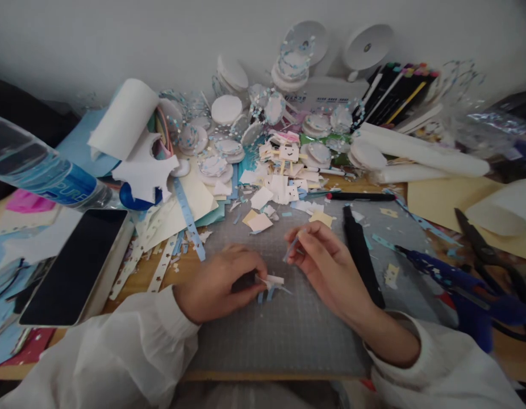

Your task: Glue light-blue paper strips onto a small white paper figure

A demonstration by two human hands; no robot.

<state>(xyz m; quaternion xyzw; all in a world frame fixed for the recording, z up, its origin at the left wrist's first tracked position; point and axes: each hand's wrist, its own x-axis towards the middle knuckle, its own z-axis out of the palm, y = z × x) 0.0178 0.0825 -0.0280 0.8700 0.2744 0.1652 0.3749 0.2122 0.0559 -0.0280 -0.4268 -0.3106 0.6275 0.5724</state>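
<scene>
My left hand (pixel 229 281) is closed in a pinch on a small paper figure (pixel 275 280), white on top with short blue strips hanging below it. The figure is just above the grey cutting mat (pixel 284 346). To its upper right, my right hand (pixel 325 255) pinches a narrow pale blue paper strip (pixel 291 249) between thumb and forefinger. The two hands are a little apart. Behind them lies a pile of small paper figures, one with a drawn smiling face (pixel 289 152), amid paper scraps (pixel 261 221).
A black craft knife (pixel 363 255) lies right of my right hand. Farther right are a blue glue gun (pixel 454 284) and black scissors (pixel 484 244). Left stand a phone (pixel 75 267) and a tilted water bottle (pixel 45 165). White discs with beaded sprays (pixel 226 109) crowd the back.
</scene>
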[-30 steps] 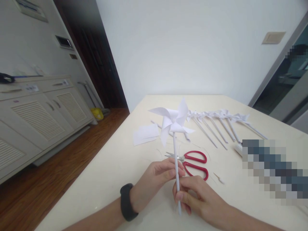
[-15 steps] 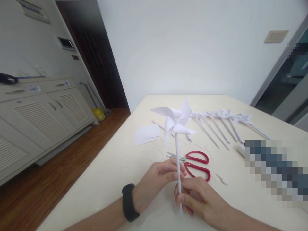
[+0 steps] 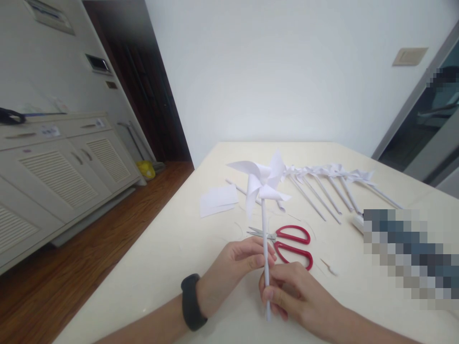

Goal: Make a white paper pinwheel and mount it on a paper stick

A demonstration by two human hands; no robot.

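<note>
A white paper pinwheel [image 3: 265, 184] stands upright in front of me on a thin rolled-paper stick [image 3: 264, 224]. My right hand [image 3: 290, 291] pinches the lower part of that stick between thumb and fingers. Higher up, my left hand [image 3: 244, 260], with a black band on its wrist, closes its thumb and fingers on the same stick. Just behind the hands lie red-handled scissors [image 3: 294, 243], their blades pointing left and partly crossed by the stick.
Several finished pinwheels [image 3: 333, 172] lie in a row at the back right. Paper squares [image 3: 218, 198] sit left of loose paper rolls [image 3: 234, 185]. A small pointed white item [image 3: 330, 267] lies right of the scissors. A blurred-out object [image 3: 412, 258] covers the right edge.
Almost nothing differs. The view has shifted very slightly, and both hands keep the same hold on the pinwheel stick.
</note>
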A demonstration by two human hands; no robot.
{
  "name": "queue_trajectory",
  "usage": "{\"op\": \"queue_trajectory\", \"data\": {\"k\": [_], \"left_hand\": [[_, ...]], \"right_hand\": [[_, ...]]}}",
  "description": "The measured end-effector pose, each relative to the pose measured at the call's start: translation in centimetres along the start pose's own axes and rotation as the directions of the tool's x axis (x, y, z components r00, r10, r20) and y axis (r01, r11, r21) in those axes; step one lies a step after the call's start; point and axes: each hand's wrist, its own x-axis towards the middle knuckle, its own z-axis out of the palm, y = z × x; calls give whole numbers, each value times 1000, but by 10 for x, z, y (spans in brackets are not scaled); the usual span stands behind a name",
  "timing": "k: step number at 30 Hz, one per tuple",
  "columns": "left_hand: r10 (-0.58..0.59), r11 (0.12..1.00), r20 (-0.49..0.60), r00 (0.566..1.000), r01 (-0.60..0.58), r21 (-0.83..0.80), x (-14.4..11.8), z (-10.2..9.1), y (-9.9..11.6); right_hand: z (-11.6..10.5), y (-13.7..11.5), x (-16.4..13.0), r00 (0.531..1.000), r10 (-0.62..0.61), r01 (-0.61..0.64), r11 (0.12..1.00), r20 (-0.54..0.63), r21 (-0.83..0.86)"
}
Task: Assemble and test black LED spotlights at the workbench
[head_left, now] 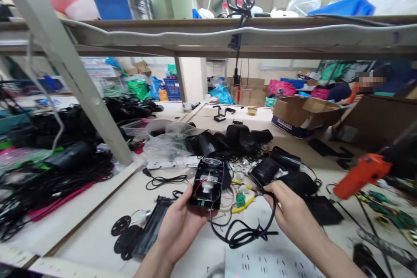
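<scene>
Black box (pixel 213 172) points lengthwise forward from the left hand (pixel 182 226) holding it, open side upward; right hand (pixel 286 204) pinches a cord (pixel 243 239).

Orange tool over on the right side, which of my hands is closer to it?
Your right hand: it is left of the orange tool, holding the black cord. Your left hand is farther left, holding the open black housing.

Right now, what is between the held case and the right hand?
The head view shows a looped cable, a green board and a yellow-handled tool between the case and the right hand.
</scene>
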Motion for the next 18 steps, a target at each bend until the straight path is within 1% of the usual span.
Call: {"op": "queue_trajectory", "data": {"k": [2,4,7,9,11,14,16,18], "left_hand": [[24,1000,-16,1000,-25,-16,3,-5,5],[23,1000,-24,999,-23,-19,6,-8,7],[-37,999,-33,999,36,-24,7,-12,6],[-80,997,-53,995,79,-26,6,-15,1],[-117,993,-81,990,114,-31,4,-20,-7],[-155,987,-121,980,148,-65,1,-29,-21],[-168,983,-137,976,157,-91,-1,-33,-29],[-182,980,-147,972,168,-104,-1,-35,-34]], "right_hand": [[22,13,-1,998,19,-20,1000,58,23],[36,23,-5,989,44,-47,999,138,20],[42,29,-14,965,46,-47,999,258,-3],[36,27,-17,962,30,-30,1000,272,-5],[26,21,-16,977,6,-11,1000,215,21],[9,3,-11,997,-48,42,993,62,107],[1,-13,-6,996,-80,85,983,-34,162],[-1,-30,-2,990,-107,125,967,-90,221]]}}
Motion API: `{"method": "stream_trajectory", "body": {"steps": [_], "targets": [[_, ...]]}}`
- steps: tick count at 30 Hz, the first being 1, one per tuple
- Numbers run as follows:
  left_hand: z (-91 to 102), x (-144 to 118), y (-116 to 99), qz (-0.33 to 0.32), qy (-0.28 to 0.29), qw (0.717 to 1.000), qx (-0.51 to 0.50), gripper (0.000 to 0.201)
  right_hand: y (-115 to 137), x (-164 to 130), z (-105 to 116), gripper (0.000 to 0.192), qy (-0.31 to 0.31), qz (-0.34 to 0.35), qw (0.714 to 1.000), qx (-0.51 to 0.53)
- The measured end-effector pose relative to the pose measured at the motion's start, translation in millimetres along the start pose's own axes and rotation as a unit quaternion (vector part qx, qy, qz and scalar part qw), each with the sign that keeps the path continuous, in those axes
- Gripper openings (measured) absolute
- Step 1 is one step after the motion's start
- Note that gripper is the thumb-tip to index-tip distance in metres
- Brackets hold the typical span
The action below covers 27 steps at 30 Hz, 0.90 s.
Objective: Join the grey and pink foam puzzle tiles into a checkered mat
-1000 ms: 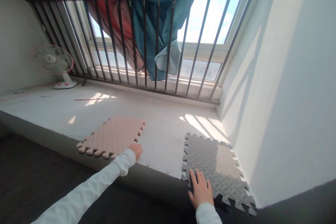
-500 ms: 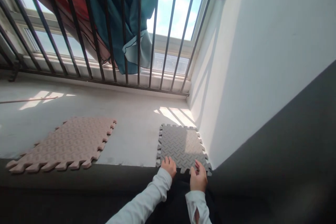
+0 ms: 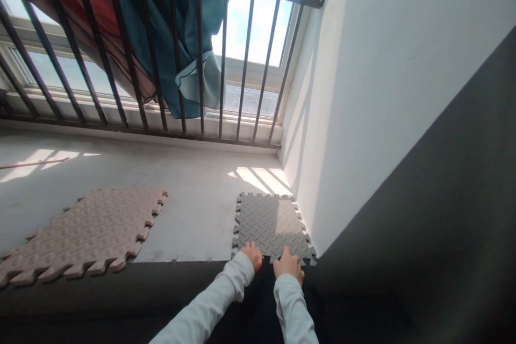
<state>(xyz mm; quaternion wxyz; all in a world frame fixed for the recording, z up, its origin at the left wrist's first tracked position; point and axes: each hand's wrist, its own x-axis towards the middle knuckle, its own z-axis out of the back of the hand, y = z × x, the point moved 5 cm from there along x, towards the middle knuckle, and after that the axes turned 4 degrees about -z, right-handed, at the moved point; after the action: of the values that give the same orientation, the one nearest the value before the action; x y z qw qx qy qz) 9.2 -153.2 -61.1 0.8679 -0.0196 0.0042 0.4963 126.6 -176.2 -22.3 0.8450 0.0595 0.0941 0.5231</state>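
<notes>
The left hand [image 3: 252, 254] and the right hand [image 3: 288, 265] sit side by side on the near edge of a grey foam mat [image 3: 269, 224]. Both lie knuckles-up with fingers bent over that edge, touching it; whether they pinch the mat or only press on it cannot be told. White sleeves [image 3: 226, 293] cover both arms up to the wrists.

The grey mat lies flat on a pale concrete ledge [image 3: 193, 199], its near edge at the ledge's front lip and its right side just beside the white wall [image 3: 382, 91]. A patch of sunlight falls across its far right part. Well to the left of the grey mat, on the same ledge, lies a pink foam mat [image 3: 86, 231] with the same toothed border. Beyond the grey mat a dark metal railing [image 3: 199, 64] runs along the window, with teal cloth [image 3: 169, 32] and red cloth [image 3: 86, 5] hanging behind its bars.
</notes>
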Motion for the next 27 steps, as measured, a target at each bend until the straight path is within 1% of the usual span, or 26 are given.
{"method": "stream_trajectory", "body": {"steps": [2,4,6,9,11,12,14,15,17,18,20,21,22,23,25,27], "targets": [[4.3,-2.7,-1.3,0.023,0.007,1.000,-0.016,0.038,-1.4,0.7,4.5,0.036,-0.010,-0.002,1.000,0.014],[11.8,-5.3,-5.0,0.059,-0.006,0.998,-0.023,0.040,-2.1,0.1,9.2,0.035,-0.027,0.002,0.999,0.036],[20.6,-5.7,-10.6,0.088,-0.048,0.995,-0.031,0.041,-1.2,-2.5,12.2,0.032,-0.045,0.016,0.997,0.059],[31.7,0.6,-16.6,0.095,-0.110,0.988,-0.052,0.040,2.3,-9.6,14.1,0.032,-0.076,0.054,0.991,0.092],[39.3,8.1,-13.5,0.088,-0.130,0.986,-0.054,0.038,4.7,-16.1,18.4,0.037,-0.120,0.095,0.977,0.148],[44.9,11.8,-9.4,0.081,-0.140,0.986,-0.050,0.037,5.5,-19.6,21.7,0.040,-0.147,0.118,0.965,0.182],[61.5,16.7,3.5,0.054,-0.180,0.982,-0.032,0.038,7.1,-26.4,28.9,0.044,-0.198,0.168,0.938,0.232],[72.2,16.8,12.5,0.037,-0.208,0.977,-0.017,0.038,8.0,-28.9,31.9,0.044,-0.219,0.192,0.927,0.237],[95.6,9.1,37.4,0.013,-0.277,0.961,0.025,0.036,9.0,-31.4,36.5,0.042,-0.264,0.232,0.907,0.232],[107.3,0.0,53.3,0.009,-0.313,0.948,0.053,0.035,8.3,-30.9,37.8,0.041,-0.287,0.243,0.897,0.233],[127.8,-30.5,90.9,0.013,-0.385,0.915,0.117,0.033,4.5,-26.4,37.8,0.042,-0.326,0.242,0.880,0.248],[135.5,-52.2,111.7,0.020,-0.416,0.897,0.150,0.034,2.8,-23.1,36.3,0.042,-0.335,0.239,0.875,0.255],[141.2,-77.5,133.8,0.031,-0.441,0.879,0.178,0.035,1.5,-19.3,33.8,0.042,-0.335,0.232,0.876,0.257],[144.7,-105.8,156.9,0.047,-0.460,0.864,0.200,0.037,1.0,-15.5,30.4,0.042,-0.325,0.223,0.884,0.252],[144.1,-165.7,203.6,0.081,-0.456,0.855,0.233,0.042,1.9,-10.4,23.5,0.039,-0.292,0.210,0.902,0.241],[136.7,-226.7,247.2,0.126,-0.434,0.855,0.255,0.043,5.1,-9.4,18.1,0.036,-0.261,0.209,0.913,0.232]]}}
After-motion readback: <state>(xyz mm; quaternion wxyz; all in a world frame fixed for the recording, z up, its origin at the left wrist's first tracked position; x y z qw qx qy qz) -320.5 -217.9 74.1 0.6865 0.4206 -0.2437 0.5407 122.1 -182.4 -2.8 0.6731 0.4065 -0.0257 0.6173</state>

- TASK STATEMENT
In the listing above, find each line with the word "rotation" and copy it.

- RESULT FOR THIS EXERCISE
  "description": "The measured end-effector pose, each relative to the pose measured at the call's start: translation in centimetres along the start pose's own axes and rotation as the directions of the tool's x axis (x, y, z components r00, r10, r20) and y axis (r01, r11, r21) in those axes; step one lies a step after the call's start; point and axes: each hand's wrist, its own x-axis towards the middle knuckle, its own z-axis out of the palm, y = z × x; calls give whole numbers, each value times 1000, but by 10 for x, z, y (spans in brackets are not scaled); the usual span stands behind a name",
- The measured end-effector pose relative to the pose measured at the motion's start, translation in millimetres along the start pose's own axes and rotation as a unit quaternion (vector part qx, qy, qz and scalar part qw), each with the sign that keeps the path continuous, in those axes

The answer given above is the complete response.